Axonal swelling is found in areas surrounding the cysticerci in orally and intracranially infected rats

Axonal swelling in the form of spheroids was identified by staining areas for any of the following proteins: neurofilament proteins [phosphorylated (pNFp 200KDa) and non-phosphorylated (NFp 200KDa)], ubiquitin, SOD1, and Hsp70. Spheroids did not stain for either TDP43 or FUS/TLS (data not shown). APP staining was only performed on one rat brain specimen in an external laboratory as detailed above, which showed axonal swellings with APP immunoreactivity (Fig. 2). No significant difference was found for the number of spheroids per cysticerci between oral and intracranial routes of infection, when compared for each marker by location (Table 2). In sham rats and infected rat brains that did not develop cysticerci, no spheroids were seen.

Figure 2.

Figure 2.

Images showing rat axonal swellings (spheroids) surrounding T.solium cysticercus. Spheroids were detected using IHC to neurofilament (phosphorylated (p-NFp), non-phosphorylated (np-NFp) or pan), ubiquitin, SOD1 or Hsp70 antibodies. No spheroids were found in sham animals. The images show spheroids located in cortical areas adjacent to the cysticercus for the intracranial (IC) and oral routes of infection but were also found in the hippocampus (data not shown). Spheroids were more clearly observed using NFp than with np-NFp or pan-NFp antibody. Ubiquitin and SOD1 in sham sections were restricted to cytoplasm as expected. In both IC and oral route of infection Ubiquitin and SOD1 spheroids were scattered in the cortex and associated with spongy changes. Hsp70 spheroids were fewer compared to other markers Scale bars = 50μm.

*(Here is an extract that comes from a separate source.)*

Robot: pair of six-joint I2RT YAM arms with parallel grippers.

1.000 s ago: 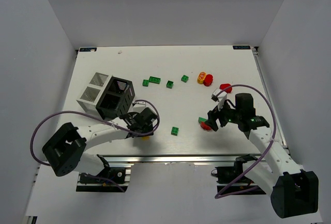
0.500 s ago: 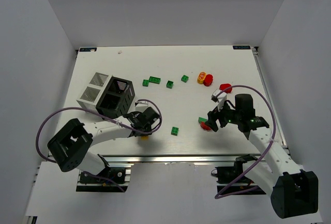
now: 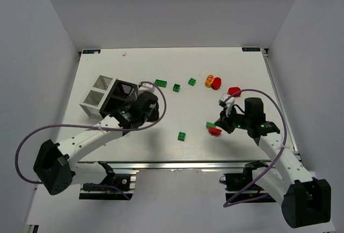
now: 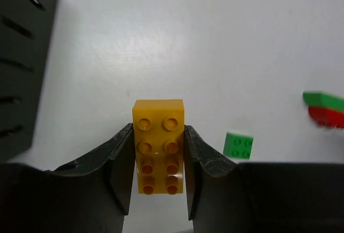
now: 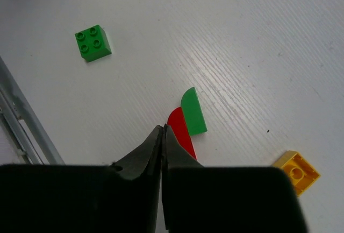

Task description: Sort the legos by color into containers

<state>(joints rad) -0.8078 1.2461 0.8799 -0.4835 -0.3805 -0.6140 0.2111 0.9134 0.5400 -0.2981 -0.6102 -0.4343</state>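
**Left gripper (image 4: 158,132) clamped on a yellow-orange lego (image 4: 158,149), with the black container (image 3: 110,104) just to its left.**
The lego's long axis runs along the fingers, reaching past their tips. This arm is the nearer to the containers; the white containers (image 3: 95,96) sit left of the black one. The right gripper (image 5: 162,136) is pinched closed on nothing, a red lego (image 5: 181,131) just beside its tips. From above, the held lego is hidden and the containers' insides are unclear.

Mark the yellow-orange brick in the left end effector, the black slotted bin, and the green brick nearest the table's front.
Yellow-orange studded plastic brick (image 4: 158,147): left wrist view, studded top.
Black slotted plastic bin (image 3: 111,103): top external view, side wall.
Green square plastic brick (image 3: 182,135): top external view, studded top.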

Spheroids had diffuse morphologies but were similar in shape and size between brains infected by either the oral or the intracranial route of infection, with an average diameter of 20 μm (Fig 1S), although in some cases p-NFP200kD and SOD1 swellings reached a diameter of 50μm. As measured in the coronal plane, spheroids were more abundant closer to the cyst within the area of gliosis, the majority observed within 100–500μm, and became sparser further away from the cyst, extending as far as 1600μm away from the fibrotic layer. SOD1 was more widely dispersed than other spheroids markers (Fig. 3). While SOD1 and ubiquitin were observed as far as 1600μm away from the fibrotic lesion, Hsp70, and p-NFp only extended to 1200μm (Fig. 3). Spheroids were not uniformly distributed around the cyst. Spheroids associated with parenchymal cysticerci were more abundant (table 2).

Figure 3.

Figure 3.

Spheroid distribution in intracranially infected rats. The graph shows a kernel density plot of the different spheroid markers. Distance represents the extension of the different markers from the fibrotic layer of the cysticerci. Most spheroids are found in conjunction with spongy changes (600um) and gliosis but extend more than 1500um into tissue which appears to be otherwise normal.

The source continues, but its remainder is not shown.